- **YOUR TASK**
The answer must be an exact restatement of all the data.

- **SOURCE MATERIAL**

■ ■ ■

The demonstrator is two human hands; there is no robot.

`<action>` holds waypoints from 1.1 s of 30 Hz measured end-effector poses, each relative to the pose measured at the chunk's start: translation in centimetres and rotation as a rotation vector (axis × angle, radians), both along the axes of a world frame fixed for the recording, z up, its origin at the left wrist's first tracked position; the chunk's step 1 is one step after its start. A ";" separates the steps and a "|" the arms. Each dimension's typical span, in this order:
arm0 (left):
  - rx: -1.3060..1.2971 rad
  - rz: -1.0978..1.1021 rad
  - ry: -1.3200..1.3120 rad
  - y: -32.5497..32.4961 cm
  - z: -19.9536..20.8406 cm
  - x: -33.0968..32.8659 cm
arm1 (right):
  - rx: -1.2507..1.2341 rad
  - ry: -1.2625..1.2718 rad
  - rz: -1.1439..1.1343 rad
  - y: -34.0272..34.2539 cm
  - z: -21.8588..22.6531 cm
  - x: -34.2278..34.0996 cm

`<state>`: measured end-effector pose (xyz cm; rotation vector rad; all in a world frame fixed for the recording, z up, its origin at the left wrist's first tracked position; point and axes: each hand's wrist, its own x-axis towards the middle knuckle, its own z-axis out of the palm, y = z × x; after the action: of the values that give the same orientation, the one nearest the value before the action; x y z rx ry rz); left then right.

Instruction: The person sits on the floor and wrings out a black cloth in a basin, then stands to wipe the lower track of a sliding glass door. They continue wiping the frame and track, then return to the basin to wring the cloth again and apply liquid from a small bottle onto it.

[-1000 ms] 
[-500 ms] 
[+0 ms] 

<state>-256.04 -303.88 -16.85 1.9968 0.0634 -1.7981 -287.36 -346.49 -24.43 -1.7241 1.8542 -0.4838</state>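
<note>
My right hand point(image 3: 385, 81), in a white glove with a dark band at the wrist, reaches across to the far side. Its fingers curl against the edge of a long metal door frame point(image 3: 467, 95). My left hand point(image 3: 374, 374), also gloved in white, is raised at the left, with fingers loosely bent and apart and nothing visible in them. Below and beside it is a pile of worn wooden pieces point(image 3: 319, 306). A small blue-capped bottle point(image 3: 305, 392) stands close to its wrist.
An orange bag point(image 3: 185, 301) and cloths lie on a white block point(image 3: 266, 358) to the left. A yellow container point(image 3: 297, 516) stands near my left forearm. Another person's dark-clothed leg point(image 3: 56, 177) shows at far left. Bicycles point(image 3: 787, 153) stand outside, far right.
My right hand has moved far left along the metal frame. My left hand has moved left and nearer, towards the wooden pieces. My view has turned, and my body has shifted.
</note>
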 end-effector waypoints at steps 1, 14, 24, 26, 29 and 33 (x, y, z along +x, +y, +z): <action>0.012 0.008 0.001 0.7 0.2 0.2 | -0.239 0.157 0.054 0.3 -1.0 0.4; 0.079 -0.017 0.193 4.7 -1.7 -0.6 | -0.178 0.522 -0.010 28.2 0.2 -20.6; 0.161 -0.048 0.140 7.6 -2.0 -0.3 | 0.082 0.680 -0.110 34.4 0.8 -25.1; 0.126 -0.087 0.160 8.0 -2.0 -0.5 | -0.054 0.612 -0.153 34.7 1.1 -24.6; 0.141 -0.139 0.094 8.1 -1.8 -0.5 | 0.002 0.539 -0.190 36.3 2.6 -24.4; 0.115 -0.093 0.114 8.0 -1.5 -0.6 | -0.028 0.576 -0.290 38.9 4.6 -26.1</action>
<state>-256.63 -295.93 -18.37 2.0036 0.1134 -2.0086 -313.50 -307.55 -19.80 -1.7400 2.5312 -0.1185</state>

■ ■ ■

- **SOLUTION TO THIS PROBLEM**
The demonstrator is two human hands; there is no robot.

`<action>` holds waypoints from 1.1 s of 30 Hz measured end-effector poses, each relative to the pose measured at the chunk's start: translation in centimetres and rotation as a rotation vector (axis × angle, radians), both along the axes of a world frame fixed for the recording, z up, its origin at the left wrist's first tracked position; the chunk's step 1 is one step after its start. A ";" separates the steps and a "|" the arms. Each dimension's typical span, in this order:
arm0 (left):
  - rx: -1.3060..1.2971 rad
  - rz: -1.0978..1.1021 rad
  - ry: -1.3200..1.3120 rad
  - y: -32.5497..32.4961 cm
  - z: -19.9536..20.8406 cm
  - x: -33.0968..32.8659 cm
arm1 (right):
  - rx: -1.2507..1.2341 rad
  - ry: -1.2625..1.2718 rad
  - rz: -1.1439..1.1343 rad
  - y: -34.0272..34.2539 cm
  - z: -21.8588..22.6531 cm
  - x: -34.2278..34.0996 cm

`<state>`: measured end-effector pose (xyz cm; rotation vector rad; all in a world frame fixed for the recording, z up, its origin at the left wrist's first tracked position; point and axes: each hand's wrist, its own x-axis towards the middle knuckle, its own z-axis out of the palm, y = z × x; after the action: of the values that give the same orientation, the one nearest the value before the action; x y z rx ry rz); left then right.

Instruction: The person sits on the floor and wrings out a black cloth in a basin, then stands to wipe the lower track of a sliding glass door. They continue wiping the frame and track, then return to the basin to wring the cloth again and apply liquid from a small bottle onto it.

[-1000 ms] 
[-500 ms] 
[+0 ms] 

<state>-256.04 -303.88 -16.85 1.9968 0.0634 -1.7981 -287.36 -346.49 -24.43 -1.7241 1.8542 -0.4838</state>
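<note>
My right hand point(image 3: 385, 81), in a white glove with a dark band at the wrist, reaches across to the far side. Its fingers curl against the edge of a long metal door frame point(image 3: 467, 95). My left hand point(image 3: 374, 374), also gloved in white, is raised at the left, with fingers loosely bent and apart and nothing visible in them. Below and beside it is a pile of worn wooden pieces point(image 3: 319, 306). A small blue-capped bottle point(image 3: 305, 392) stands close to its wrist.
An orange bag point(image 3: 185, 301) and cloths lie on a white block point(image 3: 266, 358) to the left. A yellow container point(image 3: 297, 516) stands near my left forearm. Another person's dark-clothed leg point(image 3: 56, 177) shows at far left. Bicycles point(image 3: 787, 153) stand outside, far right.
My right hand has moved far left along the metal frame. My left hand has moved left and nearer, towards the wooden pieces. My view has turned, and my body has shifted.
</note>
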 end-effector waypoints at steps 1, 14, 24, 26, 29 and 33 (x, y, z along +x, +y, +z): <action>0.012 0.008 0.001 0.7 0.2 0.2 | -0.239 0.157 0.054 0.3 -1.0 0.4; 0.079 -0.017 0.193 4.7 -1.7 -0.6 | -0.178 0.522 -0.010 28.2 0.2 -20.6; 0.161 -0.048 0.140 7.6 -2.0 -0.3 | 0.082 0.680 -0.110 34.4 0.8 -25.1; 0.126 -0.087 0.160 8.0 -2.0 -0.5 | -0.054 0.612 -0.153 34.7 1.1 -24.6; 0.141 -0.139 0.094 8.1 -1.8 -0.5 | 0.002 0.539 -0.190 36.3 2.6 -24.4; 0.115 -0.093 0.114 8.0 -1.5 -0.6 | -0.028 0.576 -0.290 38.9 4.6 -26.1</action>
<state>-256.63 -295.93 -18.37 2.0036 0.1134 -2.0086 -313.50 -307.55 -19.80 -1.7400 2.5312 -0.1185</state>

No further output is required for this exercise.